I don’t recall much support. What I recall is a room full of 50-100 people on numerous occasions over the last two years vociferously objecting to Shakespeare’s plans to build a high-rise at 501 I Street SW.
At one of those meetings (July 28, 2014 – before Shakespeare Theatre purchased the property), Chris Jennings, the Director of Operations for Shakespeare Theatre said Shakespeare Theatre will not proceed with their plans if the neighborhood objects to the proposal.
We objected to the Theatre’s proposal then, and we object now. This is not “some of the townhouse neighbors.” This is nearly every household within 200 feet of the proposed rezoning.
Tone-deaf to widespread neighborhood opposition, Shakespeare Theatre filed its PUD this week. Below are a few images from the combined materials.
Note the flattering view of the height (click on the document to get a better view) – as if every single proposed new building didn’t stand taller than the townhouses and Amidon-Bowen Elementary School. The angle makes the townhouses in the foreground seem taller. A more accurate angle would show the view from I Street looking north at street level. No mention of the height of Amidon-Bowen Elementary School is made in the rendering, which would show that building at about 20 feet, less than half the height of the shortest of the several Shakespeare Buildings.
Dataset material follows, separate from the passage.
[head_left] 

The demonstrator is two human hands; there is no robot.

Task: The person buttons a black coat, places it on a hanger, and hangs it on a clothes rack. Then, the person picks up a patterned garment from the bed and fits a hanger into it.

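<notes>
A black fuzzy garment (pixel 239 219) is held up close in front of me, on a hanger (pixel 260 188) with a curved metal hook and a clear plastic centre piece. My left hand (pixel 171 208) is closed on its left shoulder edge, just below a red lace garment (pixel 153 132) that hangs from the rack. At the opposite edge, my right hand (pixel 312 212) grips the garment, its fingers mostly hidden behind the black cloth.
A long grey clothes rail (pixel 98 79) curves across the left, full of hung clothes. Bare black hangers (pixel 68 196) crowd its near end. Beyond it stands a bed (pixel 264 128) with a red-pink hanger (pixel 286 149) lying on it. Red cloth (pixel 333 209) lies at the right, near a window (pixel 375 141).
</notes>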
This view is special. It shows forty-foot tall trees at street level. Forty-foot-tall trees would probably be at least 30 years old. I wonder if the trees were put in this drawing to make the 90-foot-tall building look smaller. For real tree growth possibilities, take a look at how much the trees on G Street SW between 7th and 9th have grown in the 10 years since they were planted.
Oh wait! Here’s a ground-level view. This view from I Street shows the building so tall it actually obscures the 6-story section behind it and the 4-story building near the Amidon-Bowen playground.
The renderings also don’t have the right perspective on Amidon-Bowen. The lot holding the playground and soccer field is not shown correctly, and no attention is paid in any of the drawings to the height of the buildings that are proposed to surround the playground in two sides.
What else is missing: all the “No Parking” signs proposed for 6th Street. Shakespeare Theatre wants parking on the 501 Eye Street side of 6th Street be reserved for their staff — exacerbating the neighborhood’s already crowded parking situation.
The narrative portion of the document continues to misrepresent neighborhood opposition to the proposed rezoning. Click here for the cover page and here for the material I’m referencing. Shakespeare Theatre is not responsive to community concerns. Shakespeare Theatre’s Planned Unit Development application is an attempt to gloss over the community’s numerous deep concerns. Shakespeare Theatre’s application also attempts to subvert the Office of Planning’s work with the community to help shape the future of Southwest D.C.